**TASK REQUIREMENTS**. In the material below, find the line that contains "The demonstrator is" and the line that contains "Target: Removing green", then write out exactly those two lines and everything between them.

*** DATASET CONTENT

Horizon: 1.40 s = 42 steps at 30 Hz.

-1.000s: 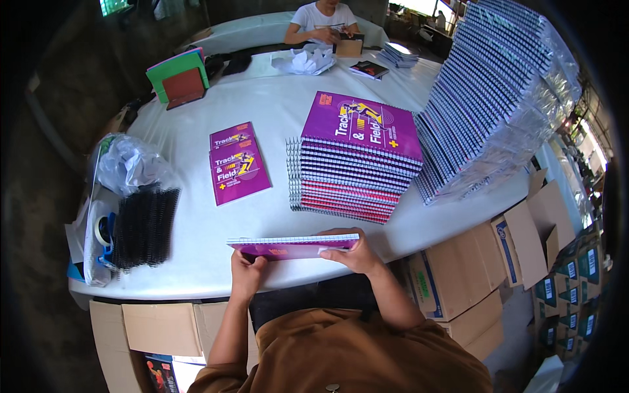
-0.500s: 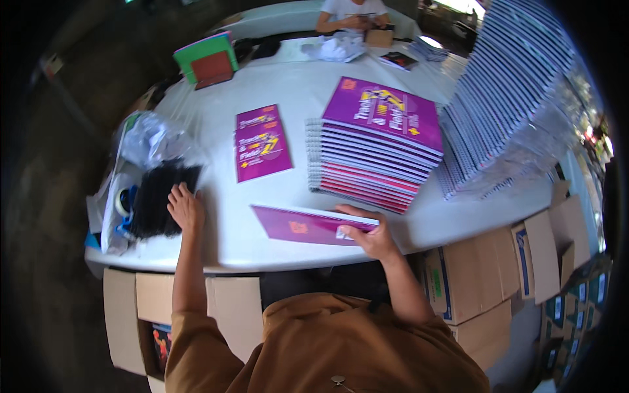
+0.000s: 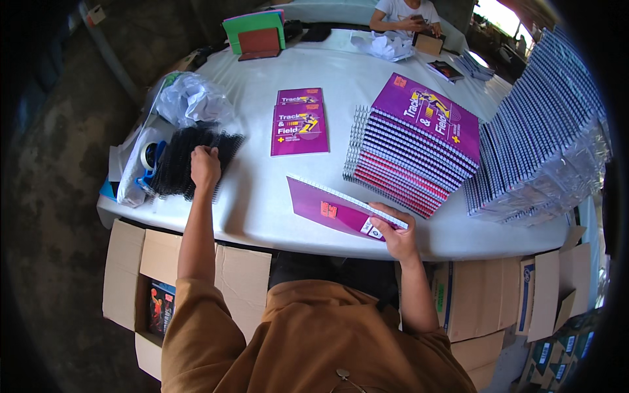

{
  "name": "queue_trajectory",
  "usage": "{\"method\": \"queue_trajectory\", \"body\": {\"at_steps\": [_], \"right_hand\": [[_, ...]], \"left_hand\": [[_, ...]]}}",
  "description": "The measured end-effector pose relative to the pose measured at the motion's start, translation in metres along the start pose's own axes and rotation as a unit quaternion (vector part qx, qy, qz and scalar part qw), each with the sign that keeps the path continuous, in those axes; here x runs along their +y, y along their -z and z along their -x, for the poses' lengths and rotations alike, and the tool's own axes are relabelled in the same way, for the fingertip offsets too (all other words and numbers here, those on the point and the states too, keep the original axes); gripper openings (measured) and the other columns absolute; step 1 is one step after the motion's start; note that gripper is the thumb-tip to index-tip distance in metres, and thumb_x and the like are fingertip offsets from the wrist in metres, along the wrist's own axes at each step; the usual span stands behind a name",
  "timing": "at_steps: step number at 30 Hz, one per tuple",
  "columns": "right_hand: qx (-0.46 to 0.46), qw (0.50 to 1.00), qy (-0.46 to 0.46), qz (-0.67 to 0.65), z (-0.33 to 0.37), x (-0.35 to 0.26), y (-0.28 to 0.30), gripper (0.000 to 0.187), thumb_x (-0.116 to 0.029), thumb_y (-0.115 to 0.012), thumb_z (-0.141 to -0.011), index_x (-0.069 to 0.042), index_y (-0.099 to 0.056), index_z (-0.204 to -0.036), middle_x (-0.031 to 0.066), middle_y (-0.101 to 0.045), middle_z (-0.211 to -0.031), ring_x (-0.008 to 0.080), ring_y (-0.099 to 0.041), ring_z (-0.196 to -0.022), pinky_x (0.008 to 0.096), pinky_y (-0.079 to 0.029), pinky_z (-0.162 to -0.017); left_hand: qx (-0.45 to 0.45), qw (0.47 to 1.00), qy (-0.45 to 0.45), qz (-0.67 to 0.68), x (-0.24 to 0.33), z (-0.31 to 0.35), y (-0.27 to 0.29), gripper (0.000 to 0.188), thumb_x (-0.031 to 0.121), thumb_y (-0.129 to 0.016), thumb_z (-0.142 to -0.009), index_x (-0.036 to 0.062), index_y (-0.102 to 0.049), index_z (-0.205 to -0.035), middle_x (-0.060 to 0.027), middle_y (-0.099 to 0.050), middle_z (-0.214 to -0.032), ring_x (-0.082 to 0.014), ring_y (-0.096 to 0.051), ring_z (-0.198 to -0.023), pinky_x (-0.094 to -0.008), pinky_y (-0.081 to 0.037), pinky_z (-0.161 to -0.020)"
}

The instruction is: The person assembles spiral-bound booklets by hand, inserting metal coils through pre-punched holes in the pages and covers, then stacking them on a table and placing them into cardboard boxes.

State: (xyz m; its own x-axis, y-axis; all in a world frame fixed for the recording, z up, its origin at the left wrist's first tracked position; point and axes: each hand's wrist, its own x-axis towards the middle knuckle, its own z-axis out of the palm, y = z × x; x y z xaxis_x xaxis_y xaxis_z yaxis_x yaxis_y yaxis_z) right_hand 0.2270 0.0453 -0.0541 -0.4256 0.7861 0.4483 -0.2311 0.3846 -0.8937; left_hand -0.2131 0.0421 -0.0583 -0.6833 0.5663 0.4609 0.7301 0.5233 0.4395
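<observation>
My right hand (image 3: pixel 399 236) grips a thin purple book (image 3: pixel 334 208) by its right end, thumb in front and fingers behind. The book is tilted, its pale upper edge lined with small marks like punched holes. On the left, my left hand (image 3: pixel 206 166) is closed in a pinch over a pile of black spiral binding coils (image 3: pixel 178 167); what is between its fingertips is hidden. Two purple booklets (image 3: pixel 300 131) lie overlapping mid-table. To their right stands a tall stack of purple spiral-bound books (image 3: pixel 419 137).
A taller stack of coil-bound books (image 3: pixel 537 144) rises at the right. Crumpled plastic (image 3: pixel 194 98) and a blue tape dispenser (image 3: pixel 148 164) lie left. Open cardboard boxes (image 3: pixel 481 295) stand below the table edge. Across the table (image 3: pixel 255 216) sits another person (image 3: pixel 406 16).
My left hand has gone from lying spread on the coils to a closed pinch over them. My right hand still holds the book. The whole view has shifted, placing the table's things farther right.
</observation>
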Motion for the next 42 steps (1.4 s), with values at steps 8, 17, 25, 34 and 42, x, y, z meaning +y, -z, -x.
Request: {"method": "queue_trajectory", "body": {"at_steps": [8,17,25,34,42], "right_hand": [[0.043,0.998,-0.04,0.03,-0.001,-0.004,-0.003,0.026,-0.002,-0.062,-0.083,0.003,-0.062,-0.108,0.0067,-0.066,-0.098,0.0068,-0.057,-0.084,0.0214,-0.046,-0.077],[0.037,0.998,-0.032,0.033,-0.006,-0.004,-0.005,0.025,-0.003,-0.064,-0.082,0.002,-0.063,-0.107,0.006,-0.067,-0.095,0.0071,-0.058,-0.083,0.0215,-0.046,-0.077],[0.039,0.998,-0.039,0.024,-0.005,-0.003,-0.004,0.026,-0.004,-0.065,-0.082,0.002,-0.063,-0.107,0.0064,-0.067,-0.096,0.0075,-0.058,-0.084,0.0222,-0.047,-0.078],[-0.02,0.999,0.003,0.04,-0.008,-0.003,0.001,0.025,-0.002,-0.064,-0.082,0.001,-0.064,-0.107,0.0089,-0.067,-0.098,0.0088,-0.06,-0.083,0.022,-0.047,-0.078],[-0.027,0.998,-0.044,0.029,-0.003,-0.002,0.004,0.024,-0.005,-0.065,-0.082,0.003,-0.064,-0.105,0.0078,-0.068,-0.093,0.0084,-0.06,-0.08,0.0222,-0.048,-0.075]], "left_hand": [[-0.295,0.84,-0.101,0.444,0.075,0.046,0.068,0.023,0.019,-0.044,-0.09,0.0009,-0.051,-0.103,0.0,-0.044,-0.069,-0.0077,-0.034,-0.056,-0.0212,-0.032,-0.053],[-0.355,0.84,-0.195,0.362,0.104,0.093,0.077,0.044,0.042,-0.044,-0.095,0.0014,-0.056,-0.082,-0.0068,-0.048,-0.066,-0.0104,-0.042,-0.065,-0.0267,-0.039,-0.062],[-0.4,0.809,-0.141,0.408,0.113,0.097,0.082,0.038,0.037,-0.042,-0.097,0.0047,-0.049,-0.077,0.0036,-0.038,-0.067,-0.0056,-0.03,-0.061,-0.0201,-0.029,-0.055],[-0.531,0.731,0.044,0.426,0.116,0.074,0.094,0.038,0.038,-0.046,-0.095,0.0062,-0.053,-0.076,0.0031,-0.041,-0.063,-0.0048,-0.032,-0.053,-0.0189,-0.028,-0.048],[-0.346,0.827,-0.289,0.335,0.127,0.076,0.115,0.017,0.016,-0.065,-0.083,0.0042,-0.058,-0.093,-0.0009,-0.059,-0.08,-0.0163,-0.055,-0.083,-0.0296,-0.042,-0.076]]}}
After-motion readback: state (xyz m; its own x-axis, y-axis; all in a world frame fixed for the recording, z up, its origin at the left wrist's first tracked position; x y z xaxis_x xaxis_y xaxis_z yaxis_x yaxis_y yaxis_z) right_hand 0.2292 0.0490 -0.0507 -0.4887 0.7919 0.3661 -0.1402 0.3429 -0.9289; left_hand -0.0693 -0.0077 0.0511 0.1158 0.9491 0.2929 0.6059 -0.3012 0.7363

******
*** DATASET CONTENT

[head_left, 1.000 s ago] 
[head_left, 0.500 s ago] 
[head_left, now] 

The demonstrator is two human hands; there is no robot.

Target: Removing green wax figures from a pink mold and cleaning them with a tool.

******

**FINAL ANSWER**.
The demonstrator is two human hands; there is no robot.

Target: Removing green wax figures from a pink mold and cleaning them with a tool.

No further work remains on this exercise.